Devlet kurumlarında müfettişlik yapanların kurduğu, "Devlet Denetim Elemanları Derneği" DENETDER''in başkanlığını yapan Fazlı Köksal gönderdiği mesajda şunları söylüyor:
"Orhan Bey;
Amasra Soruşturmasında hâlâ uygulanmayan görevden uzaklaştırma tedbiri ile ilgili düşüncelerimi aşağıda bilginize sunuyorum. Yazılarınızda değerlendirebilirsiniz.
İdari soruşturmalarda kullanılan bir tedbir vardır;
-Görevden Uzaklaştırma…
Vardı desek daha doğru olur herhalde…
Görevden uzaklaştırmaya;
- Zimmet, ihtilas, rüşvet gibi durumlarda yolsuzluğun devam etmemesi için, şüphelilere karşı,
- Delil karartma şüphesi olan her durumda,
- Yolsuzluk, can kaybına neden olan iş kazası gibi durumlarda, yönetici konumundakilerin ihmali olma ihtimali varsa, o yöneticilerin astlarına baskı yaparak gerçek dışı ifade vermelerini engellemek, ifade vereceklerde "çekinecek bir şey yok" algısı yaratmak için bir tedbir olarak başvurulurdu...
Bilinmesini isterim ki, görevden uzaklaştırma;
-Görevden çıkarma değildir…
-Disiplin cezası değildir…
Yalnızca soruşturmanın sağlıklı yapılması için başvurulan, ilgilinin soruşturma süresince görevde bulunmasının sakıncalarını önlemek için başvurulan hukuki bir yöntemdir.
Amasra felaketi ile ilgili soruşturmada;
-Hem yöneticilerin delilleri karartma şüphesi vardır,
-Hem de ifade verecekleri yönlendirme ihtimali vardır…
Amasra felaketi ile ilgili olarak; başta Müessese Müdürü olmak üzere, yetkili üst düzey bürokratlar görevden uzaklaştırmadan yapılacak bir soruşturmada bütün delillere ulaşılabileceğine, ifadelerin sağlıklı ve doğru olduğuna 40 yıl bilfiil müfettişlik yapmış birisi olarak inanmam mümkün değildir.
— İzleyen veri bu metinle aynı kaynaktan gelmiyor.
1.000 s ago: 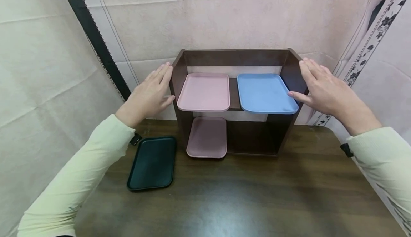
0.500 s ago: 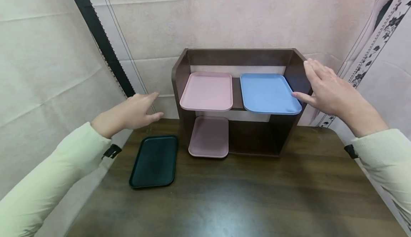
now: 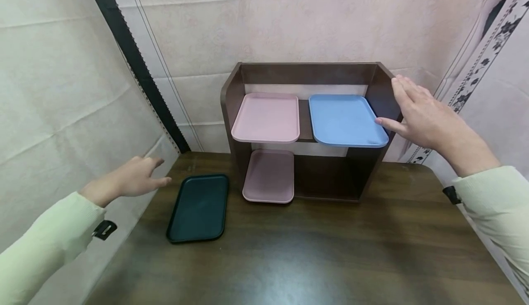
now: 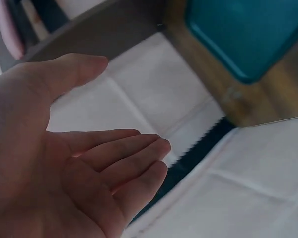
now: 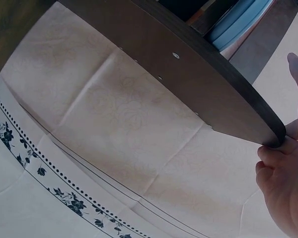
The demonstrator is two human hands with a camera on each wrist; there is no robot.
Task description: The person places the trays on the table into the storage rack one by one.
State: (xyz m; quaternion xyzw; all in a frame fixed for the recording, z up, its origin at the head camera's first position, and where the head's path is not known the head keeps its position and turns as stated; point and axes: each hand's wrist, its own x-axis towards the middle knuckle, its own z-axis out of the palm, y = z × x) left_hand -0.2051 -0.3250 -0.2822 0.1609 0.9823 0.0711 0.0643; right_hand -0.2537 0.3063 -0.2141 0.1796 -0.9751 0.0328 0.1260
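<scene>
My right hand (image 3: 427, 112) rests against the right side panel of a dark brown two-tier shelf (image 3: 310, 73), fingers straight and thumb toward its front edge. In the right wrist view its fingertips touch the panel (image 5: 188, 69) at the corner. A pink tray (image 3: 266, 117) and a blue tray (image 3: 347, 120) lie on the upper tier. Below the pink one, a mauve tray (image 3: 269, 176) sits in the lower left. My left hand (image 3: 130, 181) hovers left of a dark green tray (image 3: 198, 208), holding nothing, fingers loosely extended in the left wrist view.
The shelf stands at the back of a brown wooden table (image 3: 289, 254). Pale cloth (image 3: 198, 29) hangs behind and on both sides. A dark strip (image 3: 136, 66) runs down it at the left, a floral border (image 3: 487, 48) at the right.
My left hand has left the shelf's left side and moved down and left, to beside the green tray. The right hand stays at the shelf's right side. The trays keep their places.
</scene>
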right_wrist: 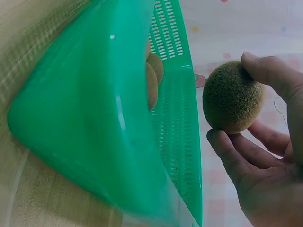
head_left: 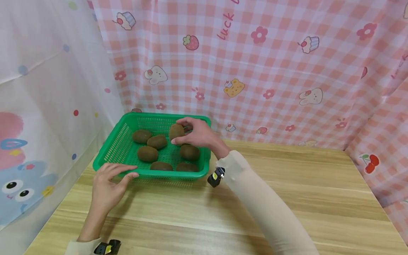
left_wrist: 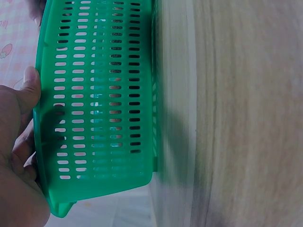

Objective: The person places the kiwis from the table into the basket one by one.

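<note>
A green plastic basket point(head_left: 105, 156) with slotted walls holds several brown, fuzzy kiwis, among them one kiwi point(head_left: 147, 154) near the middle and another kiwi point(head_left: 190, 152) at the right. My right hand point(head_left: 199, 132) pinches a kiwi point(right_wrist: 233, 97) between thumb and fingers, raised above the right part of the basket in the head view. At the near left corner, my left hand point(head_left: 108, 184) grips the basket rim point(left_wrist: 40, 137), with the thumb along the rim and the fingers partly hidden behind it. The near wall partly covers the front kiwis.
The basket stands on a light wood-grain table point(head_left: 261, 198). Behind it hangs a pink checked cloth point(head_left: 223, 67), and a white patterned cloth point(head_left: 63, 88) hangs at the left. A small black device point(head_left: 216, 177) is strapped to the right wrist.
</note>
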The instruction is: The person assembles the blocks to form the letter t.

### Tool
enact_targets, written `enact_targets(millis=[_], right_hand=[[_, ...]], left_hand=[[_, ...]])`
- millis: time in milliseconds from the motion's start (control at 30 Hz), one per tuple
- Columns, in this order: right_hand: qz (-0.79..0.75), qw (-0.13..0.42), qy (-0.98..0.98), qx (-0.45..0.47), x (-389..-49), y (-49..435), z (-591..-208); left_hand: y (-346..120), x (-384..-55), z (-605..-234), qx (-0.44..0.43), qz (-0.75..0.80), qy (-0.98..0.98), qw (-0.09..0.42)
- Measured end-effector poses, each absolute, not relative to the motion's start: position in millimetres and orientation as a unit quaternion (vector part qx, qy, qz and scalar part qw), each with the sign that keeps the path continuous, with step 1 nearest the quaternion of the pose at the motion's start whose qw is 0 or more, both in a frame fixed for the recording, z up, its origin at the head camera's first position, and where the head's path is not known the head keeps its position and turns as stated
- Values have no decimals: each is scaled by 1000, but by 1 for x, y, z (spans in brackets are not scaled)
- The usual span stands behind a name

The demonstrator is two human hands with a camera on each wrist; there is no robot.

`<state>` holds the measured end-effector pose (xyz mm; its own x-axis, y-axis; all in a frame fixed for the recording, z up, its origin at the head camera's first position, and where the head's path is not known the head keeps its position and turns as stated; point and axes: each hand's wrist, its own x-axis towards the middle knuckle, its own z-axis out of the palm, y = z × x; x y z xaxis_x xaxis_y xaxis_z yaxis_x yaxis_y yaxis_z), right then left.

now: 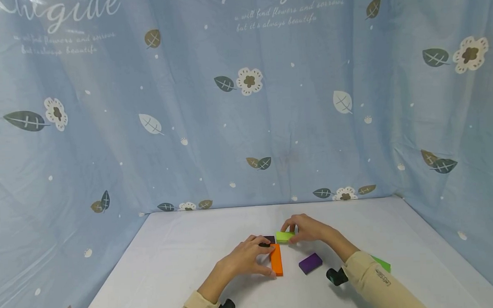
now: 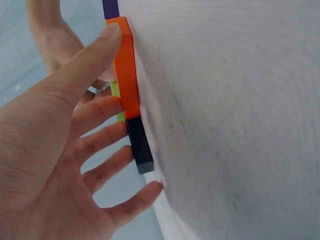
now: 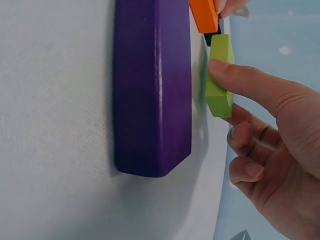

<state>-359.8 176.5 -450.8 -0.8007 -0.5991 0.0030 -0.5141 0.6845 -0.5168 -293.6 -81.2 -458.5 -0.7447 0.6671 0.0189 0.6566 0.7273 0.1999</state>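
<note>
My left hand [image 1: 245,257] spans an orange block [image 1: 276,261], thumb at its near end and index finger toward its far end. Beyond the orange block's far end lies a black block [image 2: 139,144], which the middle and ring fingertips of that hand meet along its side. With thumb and fingers, my right hand [image 1: 309,228] pinches a lime green block [image 1: 284,237] just right of the black one. In the right wrist view the thumb lies across the lime block [image 3: 220,80], with the other fingers behind and below it.
A purple block [image 1: 310,263] lies on the white table [image 1: 173,265], right of the orange one. A green block [image 1: 382,263] shows partly behind my right sleeve [image 1: 377,276]. The blue patterned curtain [image 1: 187,106] borders the table at the back and sides.
</note>
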Motion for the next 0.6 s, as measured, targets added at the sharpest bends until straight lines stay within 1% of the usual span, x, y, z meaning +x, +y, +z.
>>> enact_targets(millis=[367,600], right_hand=[[-257,79,909,-317,-353,178,-450],[-262,87,907,-318,-352,175,-450]], left_hand=[[-82,-293,-459,363,99,926,23],[-82,-294,-460,362,98,927,23]])
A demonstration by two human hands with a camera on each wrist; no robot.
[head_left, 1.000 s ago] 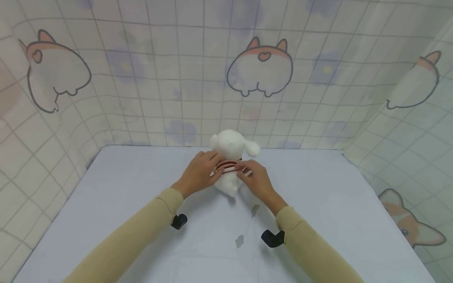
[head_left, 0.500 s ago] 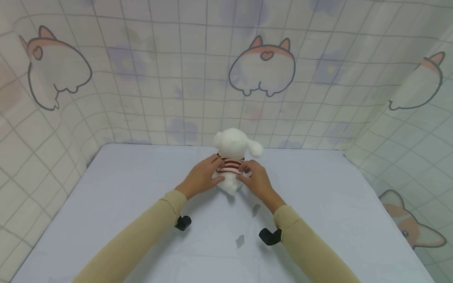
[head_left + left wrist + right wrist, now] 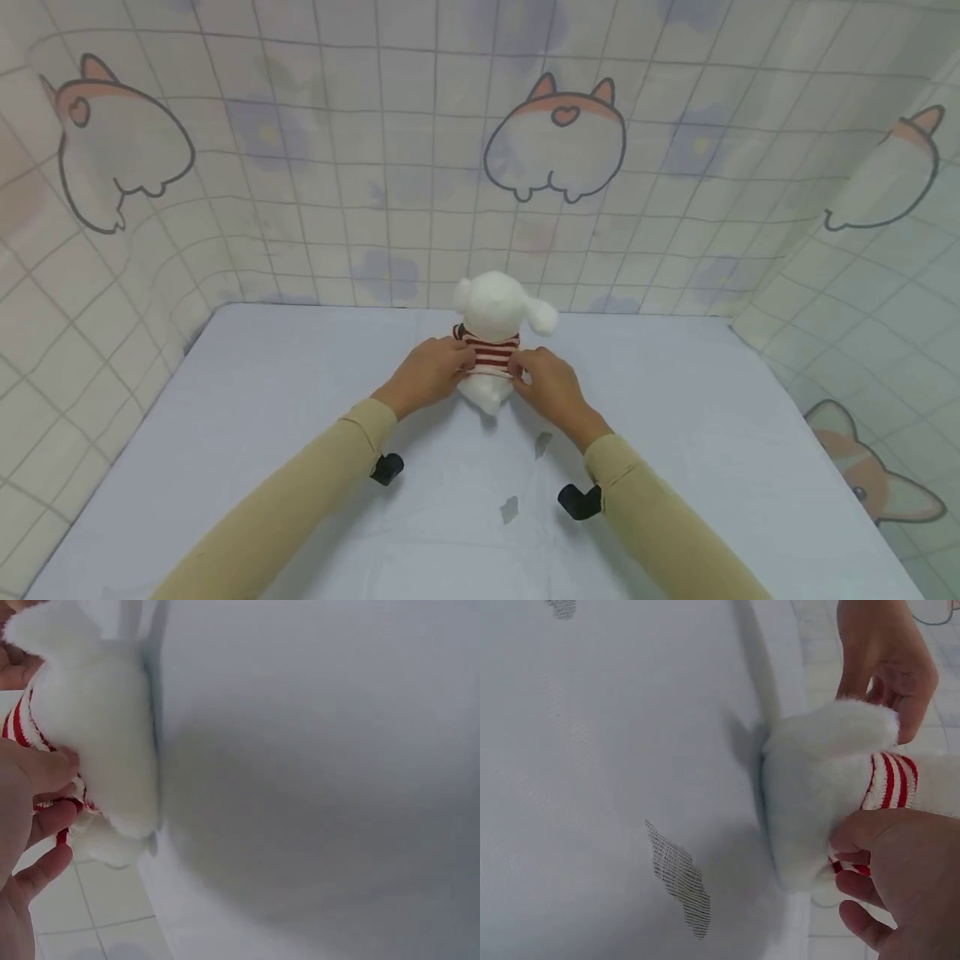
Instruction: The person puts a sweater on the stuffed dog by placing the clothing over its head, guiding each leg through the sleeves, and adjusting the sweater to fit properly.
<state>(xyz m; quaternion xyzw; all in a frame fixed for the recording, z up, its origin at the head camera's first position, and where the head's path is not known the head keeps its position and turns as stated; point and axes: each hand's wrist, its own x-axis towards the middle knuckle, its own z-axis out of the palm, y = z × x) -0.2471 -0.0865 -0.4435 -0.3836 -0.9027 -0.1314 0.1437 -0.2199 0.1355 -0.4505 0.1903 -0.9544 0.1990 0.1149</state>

Dolayısıyla görevden uzaklaştırmalar yapılmadan gerçekleşecek bir soruşturma beni ve soruşturma yöntemini bilenleri tatmin etmez…"
Değerli okurlarım,
Araştırma yapmakla görevlendirilen 6 savcı ile uzmanların çalışmaları sürerken Erdoğan dedi ki;
-"Madendeki gaz izleme sensörleri 24 saat süreyle çalışmakta, oran belirli bir değerin üzerine çıktığında sesli ve ışıklı alarm vermektedir.
Kömür ocaklarında havadaki metan seviyesi yüzde 1 oranına çıktığında patlatmalar durdurulmakta, yüzde 1,5 oranına çıktığında enerji kesilmekte, yüzde 2 oranına çıktığında ise personel tahliye edilmektedir.
Metan gazının patlaması için ise havadaki oranının en az yüzde 5 ve daha üzeri olması gerekmektedir.
Amasra''daki ocakta yaşanan kaza öncesi kayıtlara göre, saat 18.05''te havadaki metan gazı oranının yüzde 1,5 seviyesine çıkması sebebiyle ocaktaki elektrik kesilmiştir.
Maalesef saat 18.09''dan sonrasına ilişkin kayıt mevcut değildir.
Kömür ocağımızda tüm önlemlere ve sistemlere rağmen nasıl olup da patlama yaşandığını henüz bilmiyoruz.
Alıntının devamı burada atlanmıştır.